Your story is your evidence – so do a good job providing relevant details that you can make speak to the question at hand

Good accounts of your own high school experience will use all the elements of good story-telling (plot, character, setting, dialogue) to advance your central claim about your mindset. Your account could focus on a relevant sequence of events that you think reveals your mindset. Events should be portrayed with vivid, exact details that reveal the way you felt about the challenging learning task. Help your reader imagine what it was like being you during this learning arc by establishing the setting of the scene and using exterior and interior dialogue to dramatize the events and your reactions to them.
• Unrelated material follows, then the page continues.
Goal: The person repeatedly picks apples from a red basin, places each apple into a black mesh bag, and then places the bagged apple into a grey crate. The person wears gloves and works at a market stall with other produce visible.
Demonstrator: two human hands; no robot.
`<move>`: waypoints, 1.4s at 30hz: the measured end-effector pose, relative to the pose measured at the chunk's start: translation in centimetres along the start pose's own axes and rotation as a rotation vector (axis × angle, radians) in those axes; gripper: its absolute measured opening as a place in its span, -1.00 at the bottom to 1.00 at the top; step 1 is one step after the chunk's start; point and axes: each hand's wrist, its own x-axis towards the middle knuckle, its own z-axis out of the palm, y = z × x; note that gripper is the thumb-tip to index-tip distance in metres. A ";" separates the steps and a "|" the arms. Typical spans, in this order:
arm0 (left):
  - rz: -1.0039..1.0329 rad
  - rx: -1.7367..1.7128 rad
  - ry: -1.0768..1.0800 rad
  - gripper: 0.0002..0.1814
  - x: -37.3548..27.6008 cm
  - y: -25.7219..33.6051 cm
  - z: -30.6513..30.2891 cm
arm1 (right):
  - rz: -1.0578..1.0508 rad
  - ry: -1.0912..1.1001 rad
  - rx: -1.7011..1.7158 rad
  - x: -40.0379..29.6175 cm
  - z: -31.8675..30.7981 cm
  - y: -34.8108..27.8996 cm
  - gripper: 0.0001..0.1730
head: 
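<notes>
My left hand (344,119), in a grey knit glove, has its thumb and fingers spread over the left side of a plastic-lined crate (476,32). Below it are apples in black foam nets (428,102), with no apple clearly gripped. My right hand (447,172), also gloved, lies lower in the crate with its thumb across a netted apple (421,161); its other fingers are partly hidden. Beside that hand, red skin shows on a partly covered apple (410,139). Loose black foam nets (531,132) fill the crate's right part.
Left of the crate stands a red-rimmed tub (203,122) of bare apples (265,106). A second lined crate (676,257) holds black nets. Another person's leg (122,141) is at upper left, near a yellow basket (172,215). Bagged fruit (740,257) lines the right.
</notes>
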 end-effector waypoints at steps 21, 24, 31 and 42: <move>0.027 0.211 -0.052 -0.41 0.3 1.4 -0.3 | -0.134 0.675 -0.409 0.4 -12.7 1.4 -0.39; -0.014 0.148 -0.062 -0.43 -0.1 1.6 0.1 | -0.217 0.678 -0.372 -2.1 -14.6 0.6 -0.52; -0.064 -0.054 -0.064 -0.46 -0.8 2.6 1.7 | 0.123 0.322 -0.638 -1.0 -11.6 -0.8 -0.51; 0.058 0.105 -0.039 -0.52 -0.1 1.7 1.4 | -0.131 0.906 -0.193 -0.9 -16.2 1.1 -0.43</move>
Good accounts of your experience will also integrate words and ideas from Dweck (in the form of direct quotations or paraphrases) into your story to help readers understand how the events portrayed reveal your mindset. Just as you did when summarizing, be sure to choose good signal verbs when quoting or paraphrasing Dweck.

Make your evidence speak to the question at hand

Accounts of your high school experience should be introduced with topic sentences that mix keywords and ideas from Dweck and keywords from your experience. For example, consider these introductory topic sentences:

My inclination to quit writing fairly quickly during difficult writing tasks suggests that I have what psychologist Carol Dweck calls a “fixed mindset” (1:34). I remember being reluctant to persist when I put off writing a research paper on the disappearance of mobster Jimmy Hoffa my junior year of high school. No matter how often I sat down to write, I knew it wasn’t going to be any good, so I couldn’t see the point of trying.

Your accounts should also be followed up with sentences that help your reader make sense of your story as evidence to support your claim about your mindset.

Follow-up sentences might shine a spotlight on important features of your story that you want your reader to notice, reveal how you think about the evidence, or connect the dots for your reader in a way that enables them to see how your story supports your claim about your mindset.

In most cases, you will use more than one strategy when you follow-up to make sense of the evidence you offered. One or two sentences of explanation and interpretation will almost never be enough to enable your reader to see the evidence the way you do.